** The task **
Each line of the listing below must be set down exactly.
+---+
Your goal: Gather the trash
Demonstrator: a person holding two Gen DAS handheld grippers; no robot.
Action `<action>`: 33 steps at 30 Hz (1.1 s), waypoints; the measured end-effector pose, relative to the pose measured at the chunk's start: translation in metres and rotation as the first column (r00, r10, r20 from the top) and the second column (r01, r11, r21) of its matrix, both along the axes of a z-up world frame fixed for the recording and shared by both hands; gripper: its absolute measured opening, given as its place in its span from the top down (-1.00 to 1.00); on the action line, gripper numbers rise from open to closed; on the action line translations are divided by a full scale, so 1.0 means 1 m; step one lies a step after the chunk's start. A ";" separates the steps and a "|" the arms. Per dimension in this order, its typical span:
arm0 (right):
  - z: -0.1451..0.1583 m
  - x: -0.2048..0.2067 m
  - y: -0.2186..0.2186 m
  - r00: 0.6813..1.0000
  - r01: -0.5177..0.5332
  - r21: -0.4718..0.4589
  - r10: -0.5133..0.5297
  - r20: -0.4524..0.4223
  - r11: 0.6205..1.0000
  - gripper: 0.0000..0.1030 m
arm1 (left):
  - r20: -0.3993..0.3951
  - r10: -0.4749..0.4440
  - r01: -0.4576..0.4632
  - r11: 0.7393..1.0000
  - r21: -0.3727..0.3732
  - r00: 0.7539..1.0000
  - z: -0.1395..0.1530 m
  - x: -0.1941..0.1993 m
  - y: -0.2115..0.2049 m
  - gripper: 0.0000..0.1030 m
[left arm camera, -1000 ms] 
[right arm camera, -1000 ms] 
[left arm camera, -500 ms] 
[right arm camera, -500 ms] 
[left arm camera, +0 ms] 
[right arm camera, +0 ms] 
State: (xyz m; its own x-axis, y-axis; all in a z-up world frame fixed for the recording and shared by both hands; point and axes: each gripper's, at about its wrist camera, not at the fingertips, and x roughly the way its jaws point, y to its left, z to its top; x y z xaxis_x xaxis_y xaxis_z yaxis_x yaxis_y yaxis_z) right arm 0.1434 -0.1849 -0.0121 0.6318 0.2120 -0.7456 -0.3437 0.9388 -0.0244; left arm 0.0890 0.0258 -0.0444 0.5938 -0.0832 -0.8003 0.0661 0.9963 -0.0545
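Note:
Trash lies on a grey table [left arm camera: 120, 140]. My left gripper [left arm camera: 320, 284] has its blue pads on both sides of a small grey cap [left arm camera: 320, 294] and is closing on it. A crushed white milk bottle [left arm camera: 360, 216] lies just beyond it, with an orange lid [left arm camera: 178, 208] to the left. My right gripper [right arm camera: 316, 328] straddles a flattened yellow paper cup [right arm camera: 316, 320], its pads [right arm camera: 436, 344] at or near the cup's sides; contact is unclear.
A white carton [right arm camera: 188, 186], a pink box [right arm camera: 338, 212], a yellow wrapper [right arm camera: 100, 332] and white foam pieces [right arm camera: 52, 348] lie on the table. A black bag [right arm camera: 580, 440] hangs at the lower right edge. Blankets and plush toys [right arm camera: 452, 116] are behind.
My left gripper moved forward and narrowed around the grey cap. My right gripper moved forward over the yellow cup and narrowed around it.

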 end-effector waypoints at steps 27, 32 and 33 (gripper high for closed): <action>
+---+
** Solution for this exercise **
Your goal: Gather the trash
Demonstrator: a person holding two Gen DAS handheld grippers; no robot.
Action `<action>`: 33 steps at 30 Hz (1.1 s), waypoints; the measured end-effector pose, relative to the pose measured at the chunk's start: translation in metres and rotation as the first column (r00, r10, r20 from the top) and the second column (r01, r11, r21) of its matrix, both along the axes of a z-up world frame fixed for the recording and shared by both hands; gripper: its absolute measured opening, given as its place in its span from the top down (-1.00 to 1.00); on the action line, gripper numbers rise from open to closed; on the action line translations are divided by a full scale, so 1.0 means 1 m; step one lies a step after the chunk's start. A ";" separates the steps and a "|" the arms. Per dimension in this order, its typical span:
arm0 (right):
  - z: -0.1451..0.1583 m
  - x: -0.2048..0.2067 m
  - y: -0.2186..0.2186 m
  - r00: 0.6813..1.0000
  - r01: -0.5177..0.5332
  - r21: -0.4718..0.4589
  - r10: -0.5133..0.5297
  - r20: -0.4524..0.4223
  - r11: 0.6205..1.0000
  - gripper: 0.0000..0.1030 m
arm1 (left):
  - r20: -0.3993..0.3951
  - r10: -0.4749..0.4440
  - r01: -0.4576..0.4632
  - r11: 0.7393..1.0000
  - r21: -0.3727..0.3732
  - r00: 0.7539..1.0000
  - z: -0.1395..0.1530 m
  - x: -0.1941..0.1993 m
  - y: -0.2115..0.2049 m
  - gripper: 0.0000..0.1030 m
[left arm camera, -1000 ms] 
[right arm camera, -1000 ms] 
[left arm camera, -500 ms] 
[right arm camera, -500 ms] 
[left arm camera, +0 ms] 
[right arm camera, +0 ms] 
State: (xyz m; its own x-axis, y-axis; all in a z-up world frame fixed for the recording and shared by both hands; point and axes: each gripper's, at about its wrist camera, not at the fingertips, and x roughly the way its jaws point, y to its left, z to its top; x y z xaxis_x xaxis_y xaxis_z yaxis_x yaxis_y yaxis_z) right arm 0.1434 -0.1849 -0.0121 0.6318 0.2120 -0.7456 -0.3437 0.9388 -0.0244; left arm 0.0890 0.0258 -0.0444 0.5938 -0.0832 -0.8003 0.0661 0.9963 -0.0545
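Note:
Trash lies on a grey table [left arm camera: 120, 140]. My left gripper [left arm camera: 320, 284] has its blue pads on both sides of a small grey cap [left arm camera: 320, 294] and is closing on it. A crushed white milk bottle [left arm camera: 360, 216] lies just beyond it, with an orange lid [left arm camera: 178, 208] to the left. My right gripper [right arm camera: 316, 328] straddles a flattened yellow paper cup [right arm camera: 316, 320], its pads [right arm camera: 436, 344] at or near the cup's sides; contact is unclear.
A white carton [right arm camera: 188, 186], a pink box [right arm camera: 338, 212], a yellow wrapper [right arm camera: 100, 332] and white foam pieces [right arm camera: 52, 348] lie on the table. A black bag [right arm camera: 580, 440] hangs at the lower right edge. Blankets and plush toys [right arm camera: 452, 116] are behind.
My left gripper moved forward and narrowed around the grey cap. My right gripper moved forward over the yellow cup and narrowed around it.
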
 end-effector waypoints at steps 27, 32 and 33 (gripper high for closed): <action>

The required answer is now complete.